Any permutation, if not a cycle itself, is a product of non-intersecting cycles: $\sigma = \sigma_{1}\sigma_{2}\ldots\sigma_{k},$ $k\ge 1.$ Denote the product in question $\displaystyle\prod_{\sigma}.$ Then, clearly,

$\displaystyle{\prod_{\sigma}=\prod_{j=1}^{k}}\prod_{\sigma_{j}}.$

This suggests a proof by induction because, with $|\tau |$ being the length of a permutation $\tau,$ $|\sigma |=|\sigma _{1}|+|\sigma _{2}|+\ldots +|\sigma_{k}|$ and we would have on the induction step

$\displaystyle{\prod_{\sigma}=\prod_{j=1}^{k}}\prod_{\sigma_{j}}\le \prod_{j=1}^{k}\bigg(\frac{5}{2}\bigg)^{|\sigma_{j}|}=\bigg(\frac{5}{2}\bigg)^{n}.$

Thus we may assume to deal exlusively with cycles. For $n=1$ suffice it to abserve that, for $\displaystyle x\in\bigg[\displaystyle\frac{1}{2},2\bigg],$ function $\displaystyle f(x)=x+\frac{1}{x}$ attends its maximum value of $\displaystyle\frac{5}{2}$ at the end points:

Next assume, that for the cycles of length $n$ and less the statement holds true. Consider a permutation $\sigma$ of length $n+1.$ Above we already dispensed with the case where $\sigma$ is not a cycle. So now assume $\sigma$ is a cycle of length $n+1.$

Consider any two consecutive terms in the product $\displaystyle\prod_{\sigma}$ which, to simplify the notations, I shall denote $\prod_{1}=\displaystyle(a_{1}+\frac{1}{a_{2}})(a_{2}+\frac{1}{a_{3}}).$ I wish to compare this product with $\prod_{2}=\displaystyle(a_{1}+\frac{1}{a_{3}})(a_{2}+\frac{1}{a_{2}}).$

It is easy to see (or check) that $\prod_{1}\le\prod_{2}$ iff $(a_{1}-a_{2})(a_{2}-a_{3})\le 0.$ Since $\sigma$ is assumed to be a cycle there such a product of two consecutive factors can always be found, thus, replacing $\sigma$ with aproduct of two cycles: one of length $n,$ the other of length $1.$ Applying to each of these the inductive assumption completes the inductive step.

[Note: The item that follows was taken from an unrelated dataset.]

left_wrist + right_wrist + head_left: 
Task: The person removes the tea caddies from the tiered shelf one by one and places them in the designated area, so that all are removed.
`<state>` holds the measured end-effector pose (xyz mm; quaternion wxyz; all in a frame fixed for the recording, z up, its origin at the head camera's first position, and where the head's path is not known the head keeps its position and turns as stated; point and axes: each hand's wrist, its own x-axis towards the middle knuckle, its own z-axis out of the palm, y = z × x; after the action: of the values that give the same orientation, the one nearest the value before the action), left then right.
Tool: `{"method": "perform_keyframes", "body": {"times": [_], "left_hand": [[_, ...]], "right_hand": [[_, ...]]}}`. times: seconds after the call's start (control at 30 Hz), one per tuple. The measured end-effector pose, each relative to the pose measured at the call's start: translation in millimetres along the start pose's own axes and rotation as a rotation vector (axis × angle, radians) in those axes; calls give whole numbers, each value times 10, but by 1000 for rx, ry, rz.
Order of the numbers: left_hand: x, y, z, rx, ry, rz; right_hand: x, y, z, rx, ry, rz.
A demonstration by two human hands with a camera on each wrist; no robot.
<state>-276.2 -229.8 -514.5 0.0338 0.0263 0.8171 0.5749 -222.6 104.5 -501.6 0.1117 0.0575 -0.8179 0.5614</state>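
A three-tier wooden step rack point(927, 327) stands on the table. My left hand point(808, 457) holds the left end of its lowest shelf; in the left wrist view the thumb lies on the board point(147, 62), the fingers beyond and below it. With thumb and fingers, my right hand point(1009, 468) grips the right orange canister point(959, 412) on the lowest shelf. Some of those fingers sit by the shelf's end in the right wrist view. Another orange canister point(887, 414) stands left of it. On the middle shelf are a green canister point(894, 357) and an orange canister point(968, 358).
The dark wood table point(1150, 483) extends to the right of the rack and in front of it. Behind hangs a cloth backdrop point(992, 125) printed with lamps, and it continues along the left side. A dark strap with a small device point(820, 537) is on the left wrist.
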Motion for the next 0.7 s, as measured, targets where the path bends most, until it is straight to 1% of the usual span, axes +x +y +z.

### Fixing a flaw in the solution

However, the above solution has a flaw. Have you noticed?

An induction process is like a chain of dominoes: when one falls it fells the next one that in turn fells the next after it and so on. The "domino effect" does not survive gaps in the chain. Our proof has such a gap!

Observe that we checked the statement for $n=1$ but then - on the inductive step - tacitly assumed that $n$ is at least $3.$ This is not a fatal mistake but to be flawless the proof needs an additional observation, viz., that, for $n=2,$ ${a_{3}}$ needs to be simply taken equal to ${a_{1}}.$ In this case, the requisite inequality $(a_{1}-a_{2})(a_{2}-a_{1})\le 0$ holds automatically.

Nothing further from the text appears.